The inventor of relational theory has stated on a number of occasions that SQL database are not relational. This does not prevent people from talking about relational databases as though they exist:

http://www.reddit.com/r/programming/comments/9ijmr/help_pick_a_better_name_for_nosql_movement_at/c0cwvf6

I am saying:

1. SQL database are not relational in significant ways.
2. SQL database are useful
3. Therefore some non relational databases are useful

art src

Posts: 33
Nickname: articulate
Registered: Sep, 2005

Re: Database Denormalization and the NoSQL Movement Posted: Sep 22, 2009 9:52 PM
Reply to this message Reply
> For an extreme transactional system, you would be right -
> storing Orders and Order Items together is a matter of
> life-or-death for a system that has to complete a complex
> securities trade as fast as possible. Locality of
> reference will definitely be the bottleneck in this sort
> of system. However, most websites are using MySQL, which
> compared to other open source DBMSs like PostreSQL, is
> optimized for reads. These websites are not processing
> security exchange transactions.

If you are in a situation where you can use 20 machines for a feature with locality, and 10 without you can save quite a bit power etc. This can make the difference between a feature being economically worthwhile and not.

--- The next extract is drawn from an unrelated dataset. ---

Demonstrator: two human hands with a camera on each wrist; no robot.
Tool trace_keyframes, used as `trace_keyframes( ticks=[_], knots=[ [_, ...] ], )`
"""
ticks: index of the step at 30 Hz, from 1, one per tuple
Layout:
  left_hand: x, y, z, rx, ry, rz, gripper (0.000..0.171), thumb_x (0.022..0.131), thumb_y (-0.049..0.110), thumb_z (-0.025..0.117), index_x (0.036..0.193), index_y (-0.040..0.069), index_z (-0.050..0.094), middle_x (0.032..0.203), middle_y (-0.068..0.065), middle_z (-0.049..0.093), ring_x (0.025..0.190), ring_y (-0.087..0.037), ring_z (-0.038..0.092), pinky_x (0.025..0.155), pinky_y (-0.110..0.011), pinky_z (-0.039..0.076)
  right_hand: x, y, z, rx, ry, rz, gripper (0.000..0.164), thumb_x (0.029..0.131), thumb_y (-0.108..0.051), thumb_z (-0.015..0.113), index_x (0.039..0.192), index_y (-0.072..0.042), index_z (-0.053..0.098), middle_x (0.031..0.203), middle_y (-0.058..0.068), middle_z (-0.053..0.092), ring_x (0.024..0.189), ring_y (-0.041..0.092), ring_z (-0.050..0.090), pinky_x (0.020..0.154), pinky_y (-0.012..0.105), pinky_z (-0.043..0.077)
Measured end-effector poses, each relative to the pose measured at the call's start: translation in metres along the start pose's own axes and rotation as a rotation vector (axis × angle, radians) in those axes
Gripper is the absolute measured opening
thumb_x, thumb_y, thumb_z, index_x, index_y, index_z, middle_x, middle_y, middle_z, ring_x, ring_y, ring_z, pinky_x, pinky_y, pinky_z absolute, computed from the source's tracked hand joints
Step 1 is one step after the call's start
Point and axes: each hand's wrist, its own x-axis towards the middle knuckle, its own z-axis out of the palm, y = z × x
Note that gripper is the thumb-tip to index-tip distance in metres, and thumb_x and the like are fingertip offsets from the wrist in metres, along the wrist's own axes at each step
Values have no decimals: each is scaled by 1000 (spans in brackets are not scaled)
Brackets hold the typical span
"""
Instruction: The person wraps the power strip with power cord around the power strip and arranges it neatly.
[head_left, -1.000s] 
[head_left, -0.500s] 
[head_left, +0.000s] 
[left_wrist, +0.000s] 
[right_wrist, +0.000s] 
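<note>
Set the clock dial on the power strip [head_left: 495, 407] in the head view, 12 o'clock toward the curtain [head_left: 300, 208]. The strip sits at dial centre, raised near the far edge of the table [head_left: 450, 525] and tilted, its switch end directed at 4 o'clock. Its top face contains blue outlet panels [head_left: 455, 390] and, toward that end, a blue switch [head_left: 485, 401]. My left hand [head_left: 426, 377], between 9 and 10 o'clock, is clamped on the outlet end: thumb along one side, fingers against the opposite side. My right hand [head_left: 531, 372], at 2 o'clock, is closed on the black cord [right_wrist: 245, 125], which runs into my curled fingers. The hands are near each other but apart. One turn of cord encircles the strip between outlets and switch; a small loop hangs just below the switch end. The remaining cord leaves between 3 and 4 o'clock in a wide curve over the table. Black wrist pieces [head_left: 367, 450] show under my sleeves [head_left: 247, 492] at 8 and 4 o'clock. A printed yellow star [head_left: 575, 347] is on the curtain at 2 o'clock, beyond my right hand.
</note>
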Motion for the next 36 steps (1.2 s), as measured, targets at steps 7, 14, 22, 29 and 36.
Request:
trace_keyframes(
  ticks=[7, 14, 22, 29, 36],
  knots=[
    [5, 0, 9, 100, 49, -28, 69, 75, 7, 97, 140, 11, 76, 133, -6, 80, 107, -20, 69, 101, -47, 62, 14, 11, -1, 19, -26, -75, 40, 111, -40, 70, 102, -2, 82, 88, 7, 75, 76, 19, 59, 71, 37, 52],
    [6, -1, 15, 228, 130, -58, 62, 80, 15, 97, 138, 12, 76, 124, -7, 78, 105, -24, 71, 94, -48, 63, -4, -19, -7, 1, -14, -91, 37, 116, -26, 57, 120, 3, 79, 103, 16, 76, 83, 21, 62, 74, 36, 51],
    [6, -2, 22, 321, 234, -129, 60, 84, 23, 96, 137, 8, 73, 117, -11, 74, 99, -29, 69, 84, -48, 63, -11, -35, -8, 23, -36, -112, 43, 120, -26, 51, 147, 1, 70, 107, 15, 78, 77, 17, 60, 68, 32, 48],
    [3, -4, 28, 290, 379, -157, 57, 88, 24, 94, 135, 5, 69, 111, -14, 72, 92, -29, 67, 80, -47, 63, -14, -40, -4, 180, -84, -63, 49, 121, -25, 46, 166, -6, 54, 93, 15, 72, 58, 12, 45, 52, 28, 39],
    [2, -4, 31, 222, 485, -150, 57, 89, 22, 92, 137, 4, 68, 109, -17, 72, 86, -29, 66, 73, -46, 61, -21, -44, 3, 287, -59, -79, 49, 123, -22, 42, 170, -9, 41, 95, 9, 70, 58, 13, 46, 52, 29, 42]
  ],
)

I have heard enterprise developers suggest web sites use enterprise technology like a big SQL servers or even mainframes. While those systems might be able to handle the load web sites have, they are not very efficient and often don't fit the cost structures of online properties for some use cases.


> By fully separating physical design from logical design,
> you are doing One Fact, One Place, One Time - all the way
> down.

By using SQL and an application language I tend to do one fact, 2+ places and a mapping.

robert young

Posts: 361
Nickname: funbunny
Registered: Sep, 2003

Re: Database Denormalization and the NoSQL Movement Posted: Sep 23, 2009 6:22 AM
Reply to this message Reply
> BTW, Robert, one last question...
>
> If coders are less valuable... then what is your argument
> for why the DBA is more valuable?

The term DBA is ambiguous, and always has been. Ranges from a guy who changes tapes in the backup to one who grants permissions to another who designs the schema. The ones I'm concerned with are the latter. Some places use the explicit term Database Developer, but most still lump the responsibilities into the DBA title. In the Brave New World with New Rules, BCNF data and a screen code generator become the development paradigm. In that paradigm, the database designer has most of the responsibility; the coder tweaks the generated code to, say, change the list box to a radio set or whatever. Pixel dust maintenance, basically.


> Seems like ever since
> the .COM-Bust you guys have been making much less, taking
> much bigger paycuts than developers. Do you see SSD
> further cutting into your salary?

On the contrary. The backup oriented DBAs may feel some heat, what with storage being just a dozen RAID 1 SSD rather than 5,000 HDD in RAID 10 or RAID 5. The management functions, grants and reorgs and the like are still needed.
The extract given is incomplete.